#### YOUR GOAL:
Search the listing below for the word "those" and copy each line where it appears.

|---|

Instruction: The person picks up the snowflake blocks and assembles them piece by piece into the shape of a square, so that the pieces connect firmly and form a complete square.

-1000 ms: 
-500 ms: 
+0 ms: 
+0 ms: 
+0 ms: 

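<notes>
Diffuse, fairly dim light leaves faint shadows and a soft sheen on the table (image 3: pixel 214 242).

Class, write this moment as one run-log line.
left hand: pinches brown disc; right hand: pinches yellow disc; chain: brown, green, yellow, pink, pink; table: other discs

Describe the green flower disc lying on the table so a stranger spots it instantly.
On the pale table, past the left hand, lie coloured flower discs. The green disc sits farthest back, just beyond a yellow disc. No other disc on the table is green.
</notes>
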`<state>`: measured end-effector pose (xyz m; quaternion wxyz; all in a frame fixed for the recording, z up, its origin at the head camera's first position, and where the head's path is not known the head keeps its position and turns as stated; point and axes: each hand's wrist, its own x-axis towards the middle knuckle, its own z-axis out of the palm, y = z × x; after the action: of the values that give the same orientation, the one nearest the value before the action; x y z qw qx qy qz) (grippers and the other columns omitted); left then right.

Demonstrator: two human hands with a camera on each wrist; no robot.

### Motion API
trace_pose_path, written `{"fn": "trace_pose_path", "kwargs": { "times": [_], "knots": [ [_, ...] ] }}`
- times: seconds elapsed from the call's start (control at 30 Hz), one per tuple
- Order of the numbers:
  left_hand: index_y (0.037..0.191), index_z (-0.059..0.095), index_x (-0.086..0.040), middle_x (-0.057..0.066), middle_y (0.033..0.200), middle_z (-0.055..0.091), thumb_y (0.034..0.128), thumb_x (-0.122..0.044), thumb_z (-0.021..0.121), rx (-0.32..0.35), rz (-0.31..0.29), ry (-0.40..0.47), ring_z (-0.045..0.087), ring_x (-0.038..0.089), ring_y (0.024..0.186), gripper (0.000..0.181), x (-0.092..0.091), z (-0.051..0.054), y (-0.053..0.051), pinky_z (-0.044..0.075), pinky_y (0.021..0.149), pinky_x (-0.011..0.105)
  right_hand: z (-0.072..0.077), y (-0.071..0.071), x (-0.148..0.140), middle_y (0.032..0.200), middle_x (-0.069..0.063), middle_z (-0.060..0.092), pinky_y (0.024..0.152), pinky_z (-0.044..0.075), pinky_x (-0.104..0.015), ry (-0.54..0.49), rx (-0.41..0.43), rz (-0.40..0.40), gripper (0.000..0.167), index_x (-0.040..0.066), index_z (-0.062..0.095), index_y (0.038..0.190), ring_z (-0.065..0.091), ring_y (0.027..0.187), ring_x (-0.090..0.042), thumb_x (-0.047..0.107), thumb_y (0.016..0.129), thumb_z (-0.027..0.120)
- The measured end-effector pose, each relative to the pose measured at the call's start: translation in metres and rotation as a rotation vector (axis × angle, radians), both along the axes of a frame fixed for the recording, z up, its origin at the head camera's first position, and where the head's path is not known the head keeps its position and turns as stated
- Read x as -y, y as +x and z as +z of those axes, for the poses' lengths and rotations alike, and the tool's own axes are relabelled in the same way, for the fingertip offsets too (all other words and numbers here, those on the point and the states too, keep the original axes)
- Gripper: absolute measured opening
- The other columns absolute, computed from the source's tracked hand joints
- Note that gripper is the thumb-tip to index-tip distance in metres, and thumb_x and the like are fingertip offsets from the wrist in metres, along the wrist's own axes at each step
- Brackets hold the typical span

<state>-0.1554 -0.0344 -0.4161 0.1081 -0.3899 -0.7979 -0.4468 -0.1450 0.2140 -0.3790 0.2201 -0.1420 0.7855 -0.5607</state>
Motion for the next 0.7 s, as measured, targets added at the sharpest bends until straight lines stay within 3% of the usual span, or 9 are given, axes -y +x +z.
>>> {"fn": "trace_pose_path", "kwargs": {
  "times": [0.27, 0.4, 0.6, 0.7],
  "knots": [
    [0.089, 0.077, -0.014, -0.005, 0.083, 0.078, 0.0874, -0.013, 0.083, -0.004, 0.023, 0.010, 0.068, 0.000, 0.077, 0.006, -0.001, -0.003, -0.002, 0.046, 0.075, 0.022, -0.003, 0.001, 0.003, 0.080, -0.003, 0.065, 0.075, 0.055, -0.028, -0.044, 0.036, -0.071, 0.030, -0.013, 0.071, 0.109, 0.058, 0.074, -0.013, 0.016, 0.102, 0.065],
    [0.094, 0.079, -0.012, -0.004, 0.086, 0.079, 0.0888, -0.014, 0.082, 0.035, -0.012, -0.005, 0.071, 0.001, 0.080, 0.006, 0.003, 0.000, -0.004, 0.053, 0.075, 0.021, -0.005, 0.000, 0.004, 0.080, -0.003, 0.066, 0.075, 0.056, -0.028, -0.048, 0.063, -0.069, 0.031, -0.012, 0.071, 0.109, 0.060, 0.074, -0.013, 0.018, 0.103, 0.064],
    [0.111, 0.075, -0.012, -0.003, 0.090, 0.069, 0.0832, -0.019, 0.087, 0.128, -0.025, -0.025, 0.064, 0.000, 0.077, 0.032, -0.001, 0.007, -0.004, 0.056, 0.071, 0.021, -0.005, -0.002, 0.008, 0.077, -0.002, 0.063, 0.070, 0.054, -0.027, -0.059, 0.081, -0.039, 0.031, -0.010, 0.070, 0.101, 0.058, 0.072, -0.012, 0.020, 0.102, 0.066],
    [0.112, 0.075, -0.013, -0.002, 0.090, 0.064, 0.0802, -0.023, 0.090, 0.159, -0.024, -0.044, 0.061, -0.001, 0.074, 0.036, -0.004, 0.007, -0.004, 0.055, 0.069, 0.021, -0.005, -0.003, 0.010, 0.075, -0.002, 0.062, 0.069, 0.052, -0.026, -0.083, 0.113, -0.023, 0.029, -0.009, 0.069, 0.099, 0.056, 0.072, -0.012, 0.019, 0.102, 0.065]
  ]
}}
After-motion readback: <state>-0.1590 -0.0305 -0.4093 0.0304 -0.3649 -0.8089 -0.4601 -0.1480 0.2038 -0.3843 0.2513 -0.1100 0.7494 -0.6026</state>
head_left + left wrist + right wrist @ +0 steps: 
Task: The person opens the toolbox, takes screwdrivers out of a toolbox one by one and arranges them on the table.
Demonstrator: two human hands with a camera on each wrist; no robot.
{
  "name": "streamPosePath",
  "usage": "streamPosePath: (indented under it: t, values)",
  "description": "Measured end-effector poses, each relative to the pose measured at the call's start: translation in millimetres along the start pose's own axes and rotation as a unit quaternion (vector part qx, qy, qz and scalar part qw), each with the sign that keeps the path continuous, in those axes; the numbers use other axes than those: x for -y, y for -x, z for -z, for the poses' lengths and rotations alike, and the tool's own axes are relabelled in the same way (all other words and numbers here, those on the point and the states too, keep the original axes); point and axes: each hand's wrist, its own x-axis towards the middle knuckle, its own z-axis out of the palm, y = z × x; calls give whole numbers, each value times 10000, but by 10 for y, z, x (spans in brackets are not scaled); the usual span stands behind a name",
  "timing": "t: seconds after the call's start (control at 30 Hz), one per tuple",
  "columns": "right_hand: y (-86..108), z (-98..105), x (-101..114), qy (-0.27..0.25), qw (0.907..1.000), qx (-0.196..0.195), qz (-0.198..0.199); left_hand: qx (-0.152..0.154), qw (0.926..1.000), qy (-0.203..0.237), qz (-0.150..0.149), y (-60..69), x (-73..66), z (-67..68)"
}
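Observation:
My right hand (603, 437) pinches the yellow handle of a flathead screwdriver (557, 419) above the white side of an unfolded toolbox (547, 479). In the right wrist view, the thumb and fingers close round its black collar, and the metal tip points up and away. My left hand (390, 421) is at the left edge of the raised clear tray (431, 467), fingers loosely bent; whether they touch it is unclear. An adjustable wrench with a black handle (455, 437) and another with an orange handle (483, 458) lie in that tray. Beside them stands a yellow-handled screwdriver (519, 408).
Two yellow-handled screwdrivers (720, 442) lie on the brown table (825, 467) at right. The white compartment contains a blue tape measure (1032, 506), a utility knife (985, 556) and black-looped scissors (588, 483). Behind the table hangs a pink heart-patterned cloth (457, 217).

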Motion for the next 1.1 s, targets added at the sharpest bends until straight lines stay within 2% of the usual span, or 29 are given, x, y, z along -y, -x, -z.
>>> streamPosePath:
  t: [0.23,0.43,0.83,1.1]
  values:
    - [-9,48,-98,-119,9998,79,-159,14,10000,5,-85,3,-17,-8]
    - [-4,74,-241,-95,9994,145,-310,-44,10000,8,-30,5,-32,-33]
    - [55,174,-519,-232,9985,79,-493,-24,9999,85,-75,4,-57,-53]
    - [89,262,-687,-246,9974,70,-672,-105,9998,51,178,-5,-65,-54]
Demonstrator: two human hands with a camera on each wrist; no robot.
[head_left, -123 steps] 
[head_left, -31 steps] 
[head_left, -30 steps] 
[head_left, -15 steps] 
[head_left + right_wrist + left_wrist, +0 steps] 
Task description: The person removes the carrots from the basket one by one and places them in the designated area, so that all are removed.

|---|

#### ANSWER AREA:
- Read x as -y, y as +x and z as +z of those axes, for the poses' lengths and rotations alike, and the tool's own axes are relabelled in the same way, for the fingertip offsets too (all other words and numbers here, those on the point and the states too, keep the original axes)
  "description": "Measured end-effector poses, each relative to the pose measured at the call's start: translation in millimetres along the start pose's own axes and rotation as a unit quaternion (vector part qx, qy, qz and scalar part qw), each with the sign that keeps the path continuous, in those axes; the numbers use other axes than those: x for -y, y for -x, z for -z, for the poses' lengths and rotations alike, and the tool's own axes are relabelled in the same way (all other words and numbers here, those on the point and the states too, keep the original axes); point and axes: each hand's wrist, its own x-axis towards the middle knuckle, its own z-axis out of the palm, y = z × x; calls give whole numbers, each value times 10000, but by 10 for y, z, x (spans in brackets are not scaled); the usual span stands behind a name",

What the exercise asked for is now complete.